▶ [Required work]
Your answer must be the lines of the entries below, exactly as written, from the first line through the line containing "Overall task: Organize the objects".

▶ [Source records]
Segment Open
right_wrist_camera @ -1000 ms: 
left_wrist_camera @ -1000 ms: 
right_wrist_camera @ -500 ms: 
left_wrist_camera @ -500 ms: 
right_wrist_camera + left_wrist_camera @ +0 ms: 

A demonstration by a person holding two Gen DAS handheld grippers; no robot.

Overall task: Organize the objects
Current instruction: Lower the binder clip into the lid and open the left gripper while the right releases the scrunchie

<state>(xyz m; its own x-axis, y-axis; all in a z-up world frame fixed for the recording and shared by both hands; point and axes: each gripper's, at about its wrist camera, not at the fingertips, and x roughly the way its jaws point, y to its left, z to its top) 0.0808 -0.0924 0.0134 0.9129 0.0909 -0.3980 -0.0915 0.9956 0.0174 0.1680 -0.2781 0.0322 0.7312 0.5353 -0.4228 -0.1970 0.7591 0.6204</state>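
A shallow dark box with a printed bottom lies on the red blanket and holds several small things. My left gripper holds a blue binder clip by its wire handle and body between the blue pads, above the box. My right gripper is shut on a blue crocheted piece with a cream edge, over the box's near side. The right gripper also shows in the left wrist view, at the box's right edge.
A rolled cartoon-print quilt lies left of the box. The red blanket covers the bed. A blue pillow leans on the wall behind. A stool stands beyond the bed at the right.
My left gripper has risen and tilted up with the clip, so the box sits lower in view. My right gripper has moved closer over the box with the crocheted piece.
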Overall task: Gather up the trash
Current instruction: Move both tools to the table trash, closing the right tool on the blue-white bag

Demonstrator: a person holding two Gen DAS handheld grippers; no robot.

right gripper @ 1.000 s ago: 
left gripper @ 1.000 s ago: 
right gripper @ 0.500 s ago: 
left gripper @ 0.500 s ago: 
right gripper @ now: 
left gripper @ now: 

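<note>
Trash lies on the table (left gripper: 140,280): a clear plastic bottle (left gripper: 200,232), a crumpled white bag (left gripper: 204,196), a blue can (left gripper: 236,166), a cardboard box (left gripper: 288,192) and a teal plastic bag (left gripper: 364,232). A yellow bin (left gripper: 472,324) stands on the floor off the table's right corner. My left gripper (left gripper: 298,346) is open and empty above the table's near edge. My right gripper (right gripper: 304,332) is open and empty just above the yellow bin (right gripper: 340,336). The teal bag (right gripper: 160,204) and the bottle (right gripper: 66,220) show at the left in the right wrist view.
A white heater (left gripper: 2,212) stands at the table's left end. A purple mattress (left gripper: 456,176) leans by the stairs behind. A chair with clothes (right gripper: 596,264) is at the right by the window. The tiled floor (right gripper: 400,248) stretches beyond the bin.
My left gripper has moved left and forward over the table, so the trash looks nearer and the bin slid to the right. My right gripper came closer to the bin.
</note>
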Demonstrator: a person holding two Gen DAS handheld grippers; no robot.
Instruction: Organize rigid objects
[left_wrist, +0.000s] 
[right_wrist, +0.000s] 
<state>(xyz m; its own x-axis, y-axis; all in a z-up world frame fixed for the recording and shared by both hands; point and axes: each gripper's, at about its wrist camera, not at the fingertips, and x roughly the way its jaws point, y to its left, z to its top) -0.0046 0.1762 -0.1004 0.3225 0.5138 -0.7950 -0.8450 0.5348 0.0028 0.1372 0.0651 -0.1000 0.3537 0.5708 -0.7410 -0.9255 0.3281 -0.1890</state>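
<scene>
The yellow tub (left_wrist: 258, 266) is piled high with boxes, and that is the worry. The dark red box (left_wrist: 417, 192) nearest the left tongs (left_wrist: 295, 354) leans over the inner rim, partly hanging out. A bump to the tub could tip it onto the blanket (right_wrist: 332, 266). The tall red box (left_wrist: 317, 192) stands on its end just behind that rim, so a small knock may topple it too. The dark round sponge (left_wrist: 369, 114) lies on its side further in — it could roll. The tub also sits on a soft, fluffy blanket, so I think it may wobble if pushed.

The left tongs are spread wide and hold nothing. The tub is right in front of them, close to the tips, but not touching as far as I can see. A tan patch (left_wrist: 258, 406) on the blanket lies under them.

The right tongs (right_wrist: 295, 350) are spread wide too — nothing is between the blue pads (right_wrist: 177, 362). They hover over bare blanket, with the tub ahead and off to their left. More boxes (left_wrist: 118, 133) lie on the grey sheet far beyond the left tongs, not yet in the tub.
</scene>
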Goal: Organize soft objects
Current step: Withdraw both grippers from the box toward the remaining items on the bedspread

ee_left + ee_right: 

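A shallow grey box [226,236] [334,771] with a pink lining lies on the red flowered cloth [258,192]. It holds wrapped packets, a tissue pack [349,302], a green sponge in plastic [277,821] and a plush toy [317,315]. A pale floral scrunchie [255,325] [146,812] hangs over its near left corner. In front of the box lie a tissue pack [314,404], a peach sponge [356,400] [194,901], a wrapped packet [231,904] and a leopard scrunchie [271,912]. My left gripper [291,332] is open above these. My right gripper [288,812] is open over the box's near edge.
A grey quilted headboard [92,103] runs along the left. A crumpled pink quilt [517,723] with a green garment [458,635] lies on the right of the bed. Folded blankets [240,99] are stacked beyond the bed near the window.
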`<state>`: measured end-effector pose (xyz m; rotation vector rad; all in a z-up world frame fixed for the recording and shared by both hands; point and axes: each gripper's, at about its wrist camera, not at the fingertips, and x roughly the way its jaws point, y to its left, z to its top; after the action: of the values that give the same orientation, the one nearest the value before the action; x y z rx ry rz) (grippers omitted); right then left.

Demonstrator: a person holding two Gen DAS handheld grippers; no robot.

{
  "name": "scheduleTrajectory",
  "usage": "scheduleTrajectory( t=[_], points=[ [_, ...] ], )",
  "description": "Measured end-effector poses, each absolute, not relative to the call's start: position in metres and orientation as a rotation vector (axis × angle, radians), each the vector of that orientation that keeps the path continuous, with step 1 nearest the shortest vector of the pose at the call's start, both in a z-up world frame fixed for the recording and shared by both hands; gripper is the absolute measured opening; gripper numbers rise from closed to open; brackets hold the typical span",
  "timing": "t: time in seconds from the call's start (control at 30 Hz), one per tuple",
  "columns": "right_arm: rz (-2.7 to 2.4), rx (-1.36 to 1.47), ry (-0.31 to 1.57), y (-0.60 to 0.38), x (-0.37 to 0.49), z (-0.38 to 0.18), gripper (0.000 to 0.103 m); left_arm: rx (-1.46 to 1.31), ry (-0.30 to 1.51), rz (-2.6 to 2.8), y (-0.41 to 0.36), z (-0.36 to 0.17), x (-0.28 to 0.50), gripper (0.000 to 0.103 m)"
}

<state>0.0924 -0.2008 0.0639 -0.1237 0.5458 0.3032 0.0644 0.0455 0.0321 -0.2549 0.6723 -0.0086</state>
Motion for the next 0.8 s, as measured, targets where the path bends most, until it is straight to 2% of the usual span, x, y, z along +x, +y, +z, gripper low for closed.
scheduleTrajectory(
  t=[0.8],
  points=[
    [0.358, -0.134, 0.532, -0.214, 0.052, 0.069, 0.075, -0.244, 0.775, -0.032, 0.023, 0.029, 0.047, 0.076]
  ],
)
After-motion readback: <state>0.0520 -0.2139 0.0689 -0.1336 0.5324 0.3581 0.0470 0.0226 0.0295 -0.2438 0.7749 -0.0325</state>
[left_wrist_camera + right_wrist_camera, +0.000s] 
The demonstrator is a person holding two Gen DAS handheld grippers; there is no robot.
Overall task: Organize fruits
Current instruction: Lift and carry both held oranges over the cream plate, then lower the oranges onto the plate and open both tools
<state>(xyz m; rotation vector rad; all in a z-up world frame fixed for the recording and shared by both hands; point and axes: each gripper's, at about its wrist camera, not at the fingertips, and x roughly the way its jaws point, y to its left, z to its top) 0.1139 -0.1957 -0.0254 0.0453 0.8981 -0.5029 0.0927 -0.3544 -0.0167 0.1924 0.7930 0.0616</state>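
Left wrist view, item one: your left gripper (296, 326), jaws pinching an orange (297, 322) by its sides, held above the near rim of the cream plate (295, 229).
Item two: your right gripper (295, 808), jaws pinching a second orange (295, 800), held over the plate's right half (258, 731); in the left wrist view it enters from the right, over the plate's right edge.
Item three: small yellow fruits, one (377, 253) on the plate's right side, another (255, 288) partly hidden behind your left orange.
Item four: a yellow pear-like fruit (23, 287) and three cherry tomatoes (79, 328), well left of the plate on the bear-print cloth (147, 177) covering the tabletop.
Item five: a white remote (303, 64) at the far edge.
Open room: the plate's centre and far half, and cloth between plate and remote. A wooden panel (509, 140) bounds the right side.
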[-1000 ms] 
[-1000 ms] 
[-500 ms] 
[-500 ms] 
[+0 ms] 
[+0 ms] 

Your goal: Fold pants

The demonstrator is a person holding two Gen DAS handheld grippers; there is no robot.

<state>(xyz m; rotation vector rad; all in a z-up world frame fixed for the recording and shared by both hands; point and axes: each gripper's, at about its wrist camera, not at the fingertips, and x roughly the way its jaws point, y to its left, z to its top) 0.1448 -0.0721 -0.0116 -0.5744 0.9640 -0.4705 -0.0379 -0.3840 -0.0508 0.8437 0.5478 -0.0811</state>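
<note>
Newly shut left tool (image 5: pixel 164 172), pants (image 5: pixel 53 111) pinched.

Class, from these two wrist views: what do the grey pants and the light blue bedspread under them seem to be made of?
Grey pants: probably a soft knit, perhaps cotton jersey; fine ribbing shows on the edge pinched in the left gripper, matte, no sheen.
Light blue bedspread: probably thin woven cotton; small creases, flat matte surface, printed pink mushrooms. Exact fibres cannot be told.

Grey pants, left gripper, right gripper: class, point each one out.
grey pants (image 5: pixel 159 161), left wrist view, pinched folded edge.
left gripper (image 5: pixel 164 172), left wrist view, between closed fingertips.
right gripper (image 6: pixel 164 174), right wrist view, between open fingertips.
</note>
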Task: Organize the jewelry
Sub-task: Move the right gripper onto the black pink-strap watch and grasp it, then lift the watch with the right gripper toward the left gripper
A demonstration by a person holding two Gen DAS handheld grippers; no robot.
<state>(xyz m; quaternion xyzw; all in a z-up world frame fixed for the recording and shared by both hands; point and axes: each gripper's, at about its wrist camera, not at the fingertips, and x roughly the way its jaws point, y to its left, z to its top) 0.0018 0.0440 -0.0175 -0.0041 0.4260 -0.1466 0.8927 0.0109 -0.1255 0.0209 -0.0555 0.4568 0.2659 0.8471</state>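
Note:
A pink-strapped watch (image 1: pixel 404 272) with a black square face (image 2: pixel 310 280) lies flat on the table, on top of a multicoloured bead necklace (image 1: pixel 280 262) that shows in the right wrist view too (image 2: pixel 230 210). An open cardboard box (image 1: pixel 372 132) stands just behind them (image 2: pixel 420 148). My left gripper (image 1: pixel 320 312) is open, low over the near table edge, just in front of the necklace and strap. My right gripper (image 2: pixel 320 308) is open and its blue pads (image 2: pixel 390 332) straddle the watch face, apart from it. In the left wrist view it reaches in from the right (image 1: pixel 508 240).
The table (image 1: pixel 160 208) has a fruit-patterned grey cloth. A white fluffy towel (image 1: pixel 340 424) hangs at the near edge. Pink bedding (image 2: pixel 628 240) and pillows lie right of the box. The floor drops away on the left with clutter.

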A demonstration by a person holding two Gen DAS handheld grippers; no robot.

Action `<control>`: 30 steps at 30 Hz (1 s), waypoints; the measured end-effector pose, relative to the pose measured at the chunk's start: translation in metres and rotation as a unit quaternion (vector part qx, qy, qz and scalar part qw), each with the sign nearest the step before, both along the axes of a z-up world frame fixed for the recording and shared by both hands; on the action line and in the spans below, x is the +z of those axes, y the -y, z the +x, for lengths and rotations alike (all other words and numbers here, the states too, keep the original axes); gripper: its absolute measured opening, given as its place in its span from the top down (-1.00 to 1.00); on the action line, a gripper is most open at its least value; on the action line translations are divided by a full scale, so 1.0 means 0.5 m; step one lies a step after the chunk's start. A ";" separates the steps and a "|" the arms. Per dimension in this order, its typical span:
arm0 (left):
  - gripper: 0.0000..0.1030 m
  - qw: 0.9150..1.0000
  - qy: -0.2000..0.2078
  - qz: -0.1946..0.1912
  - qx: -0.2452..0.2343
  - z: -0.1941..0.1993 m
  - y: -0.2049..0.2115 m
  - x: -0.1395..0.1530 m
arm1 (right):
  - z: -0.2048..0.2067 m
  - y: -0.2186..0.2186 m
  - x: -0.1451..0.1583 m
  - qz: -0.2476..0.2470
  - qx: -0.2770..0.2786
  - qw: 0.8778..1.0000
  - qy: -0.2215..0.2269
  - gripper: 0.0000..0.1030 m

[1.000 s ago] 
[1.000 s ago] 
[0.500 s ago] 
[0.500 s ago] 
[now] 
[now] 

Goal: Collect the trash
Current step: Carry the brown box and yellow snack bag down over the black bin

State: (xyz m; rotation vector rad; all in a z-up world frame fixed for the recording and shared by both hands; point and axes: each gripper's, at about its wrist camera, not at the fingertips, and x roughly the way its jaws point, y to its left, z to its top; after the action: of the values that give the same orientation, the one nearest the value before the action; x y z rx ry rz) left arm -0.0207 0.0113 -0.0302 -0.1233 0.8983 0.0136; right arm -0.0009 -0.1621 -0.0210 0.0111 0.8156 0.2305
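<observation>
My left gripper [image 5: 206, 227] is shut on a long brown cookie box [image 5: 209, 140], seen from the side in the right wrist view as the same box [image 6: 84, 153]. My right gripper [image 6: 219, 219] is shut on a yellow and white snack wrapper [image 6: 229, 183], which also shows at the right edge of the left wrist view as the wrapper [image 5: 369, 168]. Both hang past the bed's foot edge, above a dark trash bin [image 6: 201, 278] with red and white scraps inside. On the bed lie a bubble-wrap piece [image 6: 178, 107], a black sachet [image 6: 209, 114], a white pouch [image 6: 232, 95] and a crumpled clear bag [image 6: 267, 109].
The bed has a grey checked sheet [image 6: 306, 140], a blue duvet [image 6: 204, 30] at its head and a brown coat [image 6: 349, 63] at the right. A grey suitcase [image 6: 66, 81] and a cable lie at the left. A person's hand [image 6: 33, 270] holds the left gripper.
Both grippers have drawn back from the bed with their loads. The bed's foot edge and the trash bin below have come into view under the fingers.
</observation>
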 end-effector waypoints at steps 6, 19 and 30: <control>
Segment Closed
▶ [Response to this exercise]
right_wrist_camera @ -1000 ms: 
left_wrist_camera @ -1000 ms: 
right_wrist_camera @ -500 ms: 
left_wrist_camera @ -500 ms: 
right_wrist_camera + left_wrist_camera @ +0 ms: 

A demonstration by a person holding two Gen DAS handheld grippers; no robot.

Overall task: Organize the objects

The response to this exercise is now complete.